__Problem to solve__. In the entries below, find each line where the word "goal" appears and give only the total count of such lines.

Source records:
::::::::::

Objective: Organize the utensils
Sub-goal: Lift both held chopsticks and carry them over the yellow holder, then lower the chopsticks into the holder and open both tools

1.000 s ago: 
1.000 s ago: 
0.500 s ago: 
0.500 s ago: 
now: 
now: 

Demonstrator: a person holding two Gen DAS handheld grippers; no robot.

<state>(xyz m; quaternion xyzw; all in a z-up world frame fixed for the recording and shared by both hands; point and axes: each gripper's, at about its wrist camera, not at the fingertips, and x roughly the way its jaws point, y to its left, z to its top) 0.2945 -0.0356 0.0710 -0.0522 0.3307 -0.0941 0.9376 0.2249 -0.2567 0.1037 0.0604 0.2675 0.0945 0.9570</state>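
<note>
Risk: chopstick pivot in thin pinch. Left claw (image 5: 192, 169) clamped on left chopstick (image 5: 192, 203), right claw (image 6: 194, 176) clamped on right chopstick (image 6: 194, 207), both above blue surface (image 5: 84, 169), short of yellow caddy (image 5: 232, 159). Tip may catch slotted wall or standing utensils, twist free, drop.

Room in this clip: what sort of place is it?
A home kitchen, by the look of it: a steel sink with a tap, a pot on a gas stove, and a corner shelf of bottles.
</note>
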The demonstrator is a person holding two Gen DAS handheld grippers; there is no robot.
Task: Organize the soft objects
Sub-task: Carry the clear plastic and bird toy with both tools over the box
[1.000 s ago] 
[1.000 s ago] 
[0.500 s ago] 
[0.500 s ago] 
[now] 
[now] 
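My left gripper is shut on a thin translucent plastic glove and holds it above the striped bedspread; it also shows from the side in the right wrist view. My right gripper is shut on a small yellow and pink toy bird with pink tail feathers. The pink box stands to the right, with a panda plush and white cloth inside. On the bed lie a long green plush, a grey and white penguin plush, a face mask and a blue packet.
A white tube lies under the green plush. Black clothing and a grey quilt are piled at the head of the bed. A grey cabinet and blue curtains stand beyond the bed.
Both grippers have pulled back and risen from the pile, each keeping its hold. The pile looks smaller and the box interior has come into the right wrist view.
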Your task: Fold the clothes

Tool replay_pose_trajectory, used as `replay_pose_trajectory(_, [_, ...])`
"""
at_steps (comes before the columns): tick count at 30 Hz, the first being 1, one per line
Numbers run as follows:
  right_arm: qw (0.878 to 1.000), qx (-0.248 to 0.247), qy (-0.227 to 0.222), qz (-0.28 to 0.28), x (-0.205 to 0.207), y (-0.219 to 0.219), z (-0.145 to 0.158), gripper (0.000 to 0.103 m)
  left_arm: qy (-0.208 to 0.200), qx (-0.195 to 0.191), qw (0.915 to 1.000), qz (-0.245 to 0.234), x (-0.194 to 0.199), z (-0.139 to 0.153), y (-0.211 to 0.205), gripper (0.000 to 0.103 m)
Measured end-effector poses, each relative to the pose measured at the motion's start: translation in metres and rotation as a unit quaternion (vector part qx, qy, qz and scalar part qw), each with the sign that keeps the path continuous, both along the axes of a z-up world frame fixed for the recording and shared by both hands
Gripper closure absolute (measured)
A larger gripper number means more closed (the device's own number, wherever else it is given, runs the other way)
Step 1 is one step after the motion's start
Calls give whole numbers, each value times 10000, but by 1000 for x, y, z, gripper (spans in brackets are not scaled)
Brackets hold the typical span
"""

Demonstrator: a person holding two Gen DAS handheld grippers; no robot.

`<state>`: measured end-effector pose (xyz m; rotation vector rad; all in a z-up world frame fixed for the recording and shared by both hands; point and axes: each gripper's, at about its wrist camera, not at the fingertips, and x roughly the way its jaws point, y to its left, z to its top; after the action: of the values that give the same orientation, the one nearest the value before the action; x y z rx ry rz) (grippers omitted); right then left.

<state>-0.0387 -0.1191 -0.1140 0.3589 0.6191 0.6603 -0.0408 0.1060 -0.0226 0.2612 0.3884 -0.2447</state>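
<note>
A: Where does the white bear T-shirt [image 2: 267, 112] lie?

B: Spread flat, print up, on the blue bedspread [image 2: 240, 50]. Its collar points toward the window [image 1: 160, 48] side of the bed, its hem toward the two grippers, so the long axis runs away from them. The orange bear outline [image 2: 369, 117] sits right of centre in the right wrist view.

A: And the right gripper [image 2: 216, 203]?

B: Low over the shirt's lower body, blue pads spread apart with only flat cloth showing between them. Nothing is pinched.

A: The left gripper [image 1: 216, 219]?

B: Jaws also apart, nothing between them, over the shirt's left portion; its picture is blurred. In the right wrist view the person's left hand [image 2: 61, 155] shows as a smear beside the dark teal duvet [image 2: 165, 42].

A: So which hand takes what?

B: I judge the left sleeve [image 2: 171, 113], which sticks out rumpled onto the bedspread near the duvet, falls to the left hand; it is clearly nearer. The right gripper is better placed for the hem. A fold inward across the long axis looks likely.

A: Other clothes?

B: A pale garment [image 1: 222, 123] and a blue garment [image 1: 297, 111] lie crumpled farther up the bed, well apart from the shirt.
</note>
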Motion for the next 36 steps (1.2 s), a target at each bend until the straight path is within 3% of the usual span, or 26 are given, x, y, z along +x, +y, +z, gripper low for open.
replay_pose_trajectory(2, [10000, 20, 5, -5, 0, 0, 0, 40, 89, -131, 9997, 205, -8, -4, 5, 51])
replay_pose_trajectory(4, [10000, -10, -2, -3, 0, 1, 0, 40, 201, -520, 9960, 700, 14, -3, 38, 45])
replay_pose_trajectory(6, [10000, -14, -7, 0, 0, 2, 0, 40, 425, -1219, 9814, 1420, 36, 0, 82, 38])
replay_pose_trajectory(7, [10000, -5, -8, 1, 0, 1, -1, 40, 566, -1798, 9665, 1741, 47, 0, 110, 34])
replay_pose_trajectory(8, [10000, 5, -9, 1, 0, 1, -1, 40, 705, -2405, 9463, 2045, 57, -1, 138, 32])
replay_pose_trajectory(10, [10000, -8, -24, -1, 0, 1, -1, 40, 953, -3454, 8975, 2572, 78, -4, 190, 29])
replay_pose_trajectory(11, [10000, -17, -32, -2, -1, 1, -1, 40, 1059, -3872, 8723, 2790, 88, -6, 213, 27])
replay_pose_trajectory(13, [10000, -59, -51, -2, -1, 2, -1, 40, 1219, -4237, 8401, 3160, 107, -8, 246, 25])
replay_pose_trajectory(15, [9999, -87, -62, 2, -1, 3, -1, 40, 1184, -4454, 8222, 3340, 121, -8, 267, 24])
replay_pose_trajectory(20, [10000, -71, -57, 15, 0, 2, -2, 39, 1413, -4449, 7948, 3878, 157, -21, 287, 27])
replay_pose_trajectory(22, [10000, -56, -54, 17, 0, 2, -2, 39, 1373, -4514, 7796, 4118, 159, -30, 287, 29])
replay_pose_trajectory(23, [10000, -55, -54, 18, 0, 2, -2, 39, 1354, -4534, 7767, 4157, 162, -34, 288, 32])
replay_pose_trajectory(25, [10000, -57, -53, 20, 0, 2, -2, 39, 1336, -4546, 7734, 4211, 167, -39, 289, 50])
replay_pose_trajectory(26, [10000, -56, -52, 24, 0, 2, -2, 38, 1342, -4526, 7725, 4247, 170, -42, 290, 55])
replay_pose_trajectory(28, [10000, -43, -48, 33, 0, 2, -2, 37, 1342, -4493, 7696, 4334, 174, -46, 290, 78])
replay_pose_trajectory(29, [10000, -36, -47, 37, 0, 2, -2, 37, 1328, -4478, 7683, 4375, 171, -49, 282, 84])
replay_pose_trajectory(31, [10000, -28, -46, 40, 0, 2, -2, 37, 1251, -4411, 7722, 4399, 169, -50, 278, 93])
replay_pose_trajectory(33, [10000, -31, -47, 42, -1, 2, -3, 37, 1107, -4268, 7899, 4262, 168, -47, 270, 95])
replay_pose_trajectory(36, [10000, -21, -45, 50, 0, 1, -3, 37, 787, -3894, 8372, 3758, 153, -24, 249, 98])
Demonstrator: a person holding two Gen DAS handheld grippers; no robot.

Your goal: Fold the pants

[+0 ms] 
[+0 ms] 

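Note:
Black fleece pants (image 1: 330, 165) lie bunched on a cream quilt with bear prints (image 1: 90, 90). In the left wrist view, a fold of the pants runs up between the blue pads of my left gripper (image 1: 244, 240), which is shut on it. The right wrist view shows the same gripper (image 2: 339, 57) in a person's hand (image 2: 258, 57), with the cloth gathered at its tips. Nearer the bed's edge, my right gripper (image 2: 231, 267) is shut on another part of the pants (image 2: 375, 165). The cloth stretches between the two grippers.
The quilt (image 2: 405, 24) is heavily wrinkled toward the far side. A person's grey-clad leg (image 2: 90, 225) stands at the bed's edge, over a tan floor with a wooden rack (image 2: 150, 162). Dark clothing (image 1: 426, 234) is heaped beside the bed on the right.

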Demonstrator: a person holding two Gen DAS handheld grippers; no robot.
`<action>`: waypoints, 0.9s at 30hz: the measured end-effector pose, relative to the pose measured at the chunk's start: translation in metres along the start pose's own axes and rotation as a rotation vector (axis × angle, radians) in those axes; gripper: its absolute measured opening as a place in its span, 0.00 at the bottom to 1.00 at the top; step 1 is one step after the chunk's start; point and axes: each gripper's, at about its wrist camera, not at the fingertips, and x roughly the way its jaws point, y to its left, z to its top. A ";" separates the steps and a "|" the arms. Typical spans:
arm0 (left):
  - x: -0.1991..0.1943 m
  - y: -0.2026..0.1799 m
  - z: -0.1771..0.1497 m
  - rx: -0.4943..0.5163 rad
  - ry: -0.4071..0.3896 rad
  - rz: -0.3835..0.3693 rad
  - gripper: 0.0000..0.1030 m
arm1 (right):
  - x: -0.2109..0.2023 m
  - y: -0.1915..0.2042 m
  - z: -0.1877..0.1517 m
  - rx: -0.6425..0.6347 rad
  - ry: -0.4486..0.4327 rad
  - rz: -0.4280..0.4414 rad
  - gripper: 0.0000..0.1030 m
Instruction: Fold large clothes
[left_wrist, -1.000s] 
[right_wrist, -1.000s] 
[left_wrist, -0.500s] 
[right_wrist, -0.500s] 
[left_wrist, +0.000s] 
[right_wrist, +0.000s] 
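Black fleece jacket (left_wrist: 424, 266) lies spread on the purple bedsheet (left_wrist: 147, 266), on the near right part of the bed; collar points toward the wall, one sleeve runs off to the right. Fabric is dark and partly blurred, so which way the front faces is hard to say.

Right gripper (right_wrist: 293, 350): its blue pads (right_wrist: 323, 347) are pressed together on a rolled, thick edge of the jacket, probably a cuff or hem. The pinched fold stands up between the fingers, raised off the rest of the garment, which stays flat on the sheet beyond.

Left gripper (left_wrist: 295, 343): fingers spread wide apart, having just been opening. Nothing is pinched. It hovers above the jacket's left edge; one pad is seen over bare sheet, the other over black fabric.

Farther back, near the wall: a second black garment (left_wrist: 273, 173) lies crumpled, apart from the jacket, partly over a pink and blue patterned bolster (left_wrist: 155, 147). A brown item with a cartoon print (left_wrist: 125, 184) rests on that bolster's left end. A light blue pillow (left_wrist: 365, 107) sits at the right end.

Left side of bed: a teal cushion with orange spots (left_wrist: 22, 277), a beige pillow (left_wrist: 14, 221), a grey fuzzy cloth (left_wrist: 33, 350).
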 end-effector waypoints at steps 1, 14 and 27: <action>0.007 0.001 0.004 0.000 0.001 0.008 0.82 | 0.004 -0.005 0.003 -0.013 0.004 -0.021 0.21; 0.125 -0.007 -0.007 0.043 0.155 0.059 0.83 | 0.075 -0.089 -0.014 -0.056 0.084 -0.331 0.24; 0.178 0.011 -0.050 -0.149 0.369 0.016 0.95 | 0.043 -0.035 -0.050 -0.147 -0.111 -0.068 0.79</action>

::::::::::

__Solved exercise__. 2